::: SUPPLIED MATERIAL
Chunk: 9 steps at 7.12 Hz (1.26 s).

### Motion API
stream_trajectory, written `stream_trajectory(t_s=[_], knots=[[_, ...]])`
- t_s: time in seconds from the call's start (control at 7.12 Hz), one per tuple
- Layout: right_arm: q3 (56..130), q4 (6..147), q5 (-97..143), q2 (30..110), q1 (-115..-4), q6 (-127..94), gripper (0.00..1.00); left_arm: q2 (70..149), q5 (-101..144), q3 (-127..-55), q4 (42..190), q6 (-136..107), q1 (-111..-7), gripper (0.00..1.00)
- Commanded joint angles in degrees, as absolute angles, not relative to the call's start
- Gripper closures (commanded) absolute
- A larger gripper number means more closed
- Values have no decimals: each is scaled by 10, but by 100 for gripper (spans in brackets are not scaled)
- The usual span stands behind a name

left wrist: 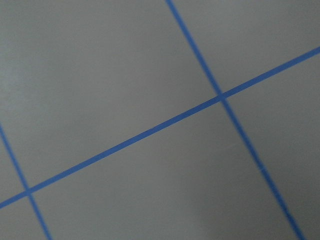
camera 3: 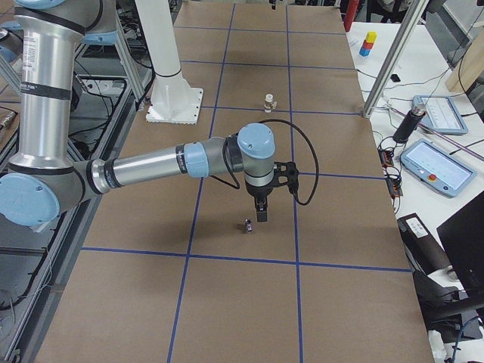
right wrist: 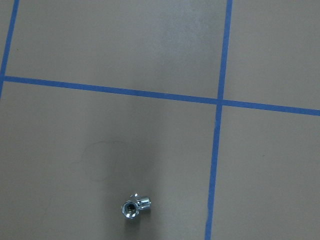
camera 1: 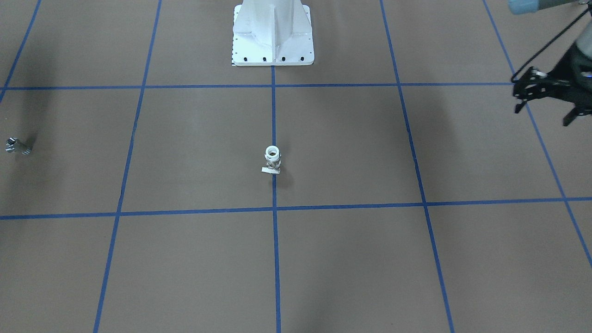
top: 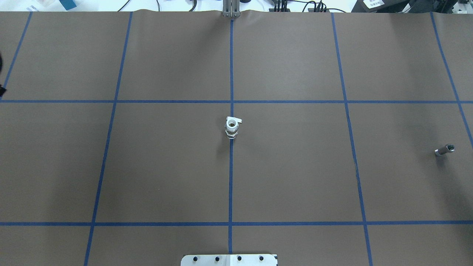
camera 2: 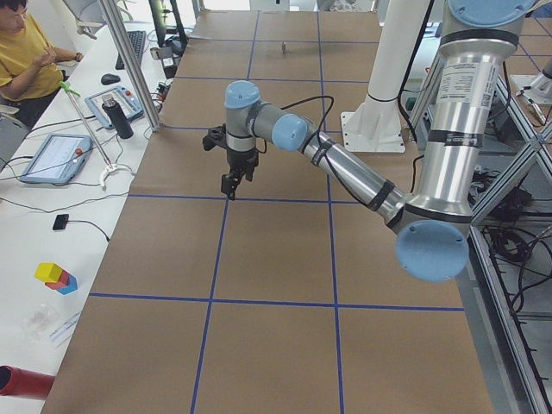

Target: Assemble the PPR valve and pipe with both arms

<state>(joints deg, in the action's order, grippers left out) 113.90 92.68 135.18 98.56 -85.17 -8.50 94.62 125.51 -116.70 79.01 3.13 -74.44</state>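
Note:
A white PPR valve (camera 1: 272,159) stands upright at the table's middle on the blue centre line; it also shows in the overhead view (top: 232,128) and the exterior right view (camera 3: 268,100). A small silver metal pipe fitting (top: 444,150) lies far out on my right side, and shows in the right wrist view (right wrist: 135,206). My right gripper (camera 3: 261,215) hangs just above and beside the fitting (camera 3: 246,225); I cannot tell whether it is open. My left gripper (camera 1: 542,116) hovers empty over the far left of the table with its fingers apart, far from the valve.
The white bolted pedestal (camera 1: 273,34) stands at the robot's edge of the table. Blue tape lines grid the brown table. Off the far edge are tablets (camera 3: 435,162), a pole (camera 3: 393,64) and a seated person (camera 2: 26,52).

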Motion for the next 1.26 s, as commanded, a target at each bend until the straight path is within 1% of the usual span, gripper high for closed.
stream_trajectory(t_s=[0.0,0.14,0.28,0.42,0.56,0.84,1.12], knots=[[1164,914,1319,988,-775,-182,0,881,1286,-1100,798,196,-900,0],[1161,863,1301,1008,-735,-227,0,878,1285,-1076,820,201,-921,0],[1144,771,1297,1043,-720,-239,0,868,1286,-1077,837,200,-923,0],[1126,715,1290,1060,-703,-286,0,867,1286,-1077,838,200,-923,0],[1104,675,1262,1063,-675,-324,0,867,1286,-1078,838,200,-924,0],[1035,553,1235,1066,-635,-356,0,867,1287,-1078,838,200,-923,0],[1017,540,1205,1066,-602,-376,1,867,1287,-1078,838,200,-923,0]])
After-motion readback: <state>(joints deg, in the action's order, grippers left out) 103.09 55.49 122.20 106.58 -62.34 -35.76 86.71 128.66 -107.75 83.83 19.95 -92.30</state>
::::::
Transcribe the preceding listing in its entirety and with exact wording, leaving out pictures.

SOLUTION TO THIS EXERCISE:
Chunk: 9 steps at 7.12 Hz (1.26 s).

### Motion API
stream_trajectory, written `stream_trajectory(t_s=[_], knots=[[_, ...]])`
- t_s: time in seconds from the call's start (control at 7.12 Hz), one per tuple
- Layout: right_arm: q3 (56..130), q4 (6..147), q5 (-97..143), q2 (30..110), q1 (-115..-4), q6 (-127..94), gripper (0.00..1.00); left_arm: q2 (70..149), q5 (-101..144), q3 (-127..-55), q4 (42..190), q6 (-136..107), q1 (-111..-7), gripper (0.00..1.00)
- Commanded joint angles in degrees, as absolute angles, not relative to the call's start
- Gripper closures (commanded) absolute
- A larger gripper number means more closed
- Values have no decimals: each is scaled by 10, but by 100 for gripper (spans in brackets are not scaled)
- The usual span stands behind a name

left wrist: 
camera 3: 
right wrist: 
camera 1: 
top: 
camera 2: 

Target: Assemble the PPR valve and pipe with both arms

<state>(joints deg, in the action's order, grippers left out) 113.90 92.68 135.18 98.56 -85.17 -8.50 94.62 125.51 -116.70 79.01 3.13 -74.44</state>
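Note:
A white PPR valve (camera 1: 272,159) stands upright at the table's middle on the blue centre line; it also shows in the overhead view (top: 232,128) and the exterior right view (camera 3: 268,100). A small silver metal pipe fitting (top: 444,150) lies far out on my right side, and shows in the right wrist view (right wrist: 135,206). My right gripper (camera 3: 261,215) hangs just above and beside the fitting (camera 3: 246,225); I cannot tell whether it is open. My left gripper (camera 1: 542,116) hovers empty over the far left of the table with its fingers apart, far from the valve.
The white bolted pedestal (camera 1: 273,34) stands at the robot's edge of the table. Blue tape lines grid the brown table. Off the far edge are tablets (camera 3: 435,162), a pole (camera 3: 393,64) and a seated person (camera 2: 26,52).
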
Motion for the next 1.26 s, as commanded, a target at each bend until the straight path is within 1% of the usual span, gripper high for closed.
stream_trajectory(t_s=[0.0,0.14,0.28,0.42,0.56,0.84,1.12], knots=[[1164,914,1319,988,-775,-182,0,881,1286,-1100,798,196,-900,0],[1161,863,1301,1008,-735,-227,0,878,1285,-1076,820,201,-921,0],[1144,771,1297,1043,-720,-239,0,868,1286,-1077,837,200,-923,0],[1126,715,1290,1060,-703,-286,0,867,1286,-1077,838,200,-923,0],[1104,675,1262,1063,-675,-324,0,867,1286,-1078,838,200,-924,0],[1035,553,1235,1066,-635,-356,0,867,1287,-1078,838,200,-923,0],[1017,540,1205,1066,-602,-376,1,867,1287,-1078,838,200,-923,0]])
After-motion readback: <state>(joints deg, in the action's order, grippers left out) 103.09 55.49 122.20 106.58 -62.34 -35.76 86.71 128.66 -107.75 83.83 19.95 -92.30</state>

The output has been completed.